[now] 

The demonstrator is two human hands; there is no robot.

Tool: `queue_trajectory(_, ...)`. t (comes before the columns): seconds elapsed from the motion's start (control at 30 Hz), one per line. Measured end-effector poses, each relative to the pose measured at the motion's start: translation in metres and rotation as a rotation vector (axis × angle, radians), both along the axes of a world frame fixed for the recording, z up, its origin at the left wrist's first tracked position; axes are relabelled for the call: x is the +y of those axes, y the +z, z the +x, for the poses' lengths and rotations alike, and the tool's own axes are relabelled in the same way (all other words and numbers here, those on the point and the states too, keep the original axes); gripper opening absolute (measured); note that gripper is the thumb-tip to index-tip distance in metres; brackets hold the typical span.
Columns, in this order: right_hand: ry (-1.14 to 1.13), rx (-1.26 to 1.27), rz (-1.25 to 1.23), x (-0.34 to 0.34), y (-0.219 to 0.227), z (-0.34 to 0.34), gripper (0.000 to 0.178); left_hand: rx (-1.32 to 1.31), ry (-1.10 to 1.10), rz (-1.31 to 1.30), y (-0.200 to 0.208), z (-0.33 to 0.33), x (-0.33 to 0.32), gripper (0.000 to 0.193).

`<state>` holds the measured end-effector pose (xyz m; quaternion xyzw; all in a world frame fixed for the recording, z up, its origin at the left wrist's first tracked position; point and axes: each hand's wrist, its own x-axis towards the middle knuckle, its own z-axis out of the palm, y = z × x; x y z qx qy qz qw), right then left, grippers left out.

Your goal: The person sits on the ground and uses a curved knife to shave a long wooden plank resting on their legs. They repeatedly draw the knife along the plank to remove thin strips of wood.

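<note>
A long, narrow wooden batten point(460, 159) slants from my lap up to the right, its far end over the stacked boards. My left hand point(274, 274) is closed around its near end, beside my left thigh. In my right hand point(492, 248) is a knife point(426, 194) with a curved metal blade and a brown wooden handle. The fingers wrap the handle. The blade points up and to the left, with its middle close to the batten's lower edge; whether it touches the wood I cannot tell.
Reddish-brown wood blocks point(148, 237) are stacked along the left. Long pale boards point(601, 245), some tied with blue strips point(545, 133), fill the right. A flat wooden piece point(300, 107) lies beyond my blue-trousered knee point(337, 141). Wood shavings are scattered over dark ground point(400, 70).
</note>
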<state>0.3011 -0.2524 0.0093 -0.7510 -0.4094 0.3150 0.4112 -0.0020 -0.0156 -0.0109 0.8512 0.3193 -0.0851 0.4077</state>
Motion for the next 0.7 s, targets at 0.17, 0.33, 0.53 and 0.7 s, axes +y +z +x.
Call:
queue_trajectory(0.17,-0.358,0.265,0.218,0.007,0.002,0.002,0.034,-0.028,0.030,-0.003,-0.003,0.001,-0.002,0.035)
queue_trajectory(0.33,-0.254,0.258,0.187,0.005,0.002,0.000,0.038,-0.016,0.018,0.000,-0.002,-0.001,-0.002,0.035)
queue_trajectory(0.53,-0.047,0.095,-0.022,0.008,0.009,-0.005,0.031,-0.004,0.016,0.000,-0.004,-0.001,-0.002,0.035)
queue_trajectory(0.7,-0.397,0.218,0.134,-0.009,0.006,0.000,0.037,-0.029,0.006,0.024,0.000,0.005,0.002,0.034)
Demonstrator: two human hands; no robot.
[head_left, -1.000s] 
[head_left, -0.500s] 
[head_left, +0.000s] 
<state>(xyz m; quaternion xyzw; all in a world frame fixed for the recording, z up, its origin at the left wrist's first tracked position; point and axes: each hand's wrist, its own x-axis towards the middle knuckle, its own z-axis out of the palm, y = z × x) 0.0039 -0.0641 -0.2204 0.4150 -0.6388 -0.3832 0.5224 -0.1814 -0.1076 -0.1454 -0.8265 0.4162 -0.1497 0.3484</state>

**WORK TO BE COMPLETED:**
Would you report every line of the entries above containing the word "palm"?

**EXPECTED OUTPUT:**
`<state>` holds the measured end-effector pose (xyz m; quaternion xyzw; all in a world frame fixed for the recording, z up, its origin at the left wrist's first tracked position; point and axes: each hand's wrist, its own x-axis towards the middle knuckle, its own z-axis out of the palm, y = z × x; x y z qx qy qz qw), right then left, grippers left out.
<state>(xyz m; quaternion xyzw; all in a world frame fixed for the recording, z up, its origin at the left wrist's first tracked position; point and axes: each hand's wrist, its own x-axis towards the middle knuckle, its own z-axis out of the palm, y = z × x) 0.0039 -0.0641 -0.2204 0.4150 -0.6388 -0.3832 0.5224 -0.1814 -0.1076 -0.1454 -0.8265 0.4162 -0.1497 0.3484</state>

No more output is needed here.